• [Work instruction]: Output exactly the lines between the line that contains "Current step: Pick" and the last line of the material, counting both.

• [Data section]:
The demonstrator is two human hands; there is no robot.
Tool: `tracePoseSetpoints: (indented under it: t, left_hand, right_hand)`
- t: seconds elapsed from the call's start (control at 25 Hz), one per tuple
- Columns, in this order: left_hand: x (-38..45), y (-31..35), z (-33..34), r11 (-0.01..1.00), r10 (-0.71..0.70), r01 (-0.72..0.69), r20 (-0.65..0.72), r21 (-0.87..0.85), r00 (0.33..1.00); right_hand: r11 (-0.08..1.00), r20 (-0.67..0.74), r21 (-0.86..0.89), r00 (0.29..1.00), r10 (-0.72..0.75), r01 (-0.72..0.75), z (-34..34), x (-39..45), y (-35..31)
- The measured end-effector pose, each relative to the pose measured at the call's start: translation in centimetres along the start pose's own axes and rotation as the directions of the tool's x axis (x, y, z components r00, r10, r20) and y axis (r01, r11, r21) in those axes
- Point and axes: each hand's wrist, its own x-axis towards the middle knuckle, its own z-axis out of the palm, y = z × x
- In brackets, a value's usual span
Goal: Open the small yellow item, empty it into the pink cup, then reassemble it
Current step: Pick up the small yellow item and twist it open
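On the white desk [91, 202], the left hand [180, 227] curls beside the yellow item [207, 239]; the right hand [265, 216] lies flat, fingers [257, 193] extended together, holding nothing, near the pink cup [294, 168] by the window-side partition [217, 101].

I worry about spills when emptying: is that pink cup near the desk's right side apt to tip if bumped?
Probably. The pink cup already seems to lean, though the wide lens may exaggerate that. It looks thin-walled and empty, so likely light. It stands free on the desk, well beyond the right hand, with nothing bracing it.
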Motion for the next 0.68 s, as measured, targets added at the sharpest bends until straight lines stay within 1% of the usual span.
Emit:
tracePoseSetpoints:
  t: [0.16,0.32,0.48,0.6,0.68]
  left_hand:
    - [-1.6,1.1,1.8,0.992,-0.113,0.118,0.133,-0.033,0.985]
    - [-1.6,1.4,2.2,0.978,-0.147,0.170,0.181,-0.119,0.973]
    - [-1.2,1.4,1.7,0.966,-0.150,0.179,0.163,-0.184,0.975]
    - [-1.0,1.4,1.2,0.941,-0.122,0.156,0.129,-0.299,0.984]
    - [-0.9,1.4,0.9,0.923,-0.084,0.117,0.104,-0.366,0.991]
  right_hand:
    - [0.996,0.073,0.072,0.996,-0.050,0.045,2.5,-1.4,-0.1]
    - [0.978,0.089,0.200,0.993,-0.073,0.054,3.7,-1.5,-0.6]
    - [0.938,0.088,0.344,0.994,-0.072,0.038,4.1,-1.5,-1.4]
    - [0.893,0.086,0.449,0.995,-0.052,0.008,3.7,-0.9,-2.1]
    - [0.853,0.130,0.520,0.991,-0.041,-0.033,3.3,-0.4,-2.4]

• [Output of the task]:
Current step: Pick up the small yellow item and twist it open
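On the white desk [91, 202], the left hand [180, 227] curls beside the yellow item [207, 239]; the right hand [265, 216] lies flat, fingers [257, 193] extended together, holding nothing, near the pink cup [294, 168] by the window-side partition [217, 101].

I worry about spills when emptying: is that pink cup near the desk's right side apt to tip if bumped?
Probably. The pink cup already seems to lean, though the wide lens may exaggerate that. It looks thin-walled and empty, so likely light. It stands free on the desk, well beyond the right hand, with nothing bracing it.
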Motion for the next 0.68 s, as measured, targets added at the sharpest bends until straight lines stay within 1% of the usual span.
Emit:
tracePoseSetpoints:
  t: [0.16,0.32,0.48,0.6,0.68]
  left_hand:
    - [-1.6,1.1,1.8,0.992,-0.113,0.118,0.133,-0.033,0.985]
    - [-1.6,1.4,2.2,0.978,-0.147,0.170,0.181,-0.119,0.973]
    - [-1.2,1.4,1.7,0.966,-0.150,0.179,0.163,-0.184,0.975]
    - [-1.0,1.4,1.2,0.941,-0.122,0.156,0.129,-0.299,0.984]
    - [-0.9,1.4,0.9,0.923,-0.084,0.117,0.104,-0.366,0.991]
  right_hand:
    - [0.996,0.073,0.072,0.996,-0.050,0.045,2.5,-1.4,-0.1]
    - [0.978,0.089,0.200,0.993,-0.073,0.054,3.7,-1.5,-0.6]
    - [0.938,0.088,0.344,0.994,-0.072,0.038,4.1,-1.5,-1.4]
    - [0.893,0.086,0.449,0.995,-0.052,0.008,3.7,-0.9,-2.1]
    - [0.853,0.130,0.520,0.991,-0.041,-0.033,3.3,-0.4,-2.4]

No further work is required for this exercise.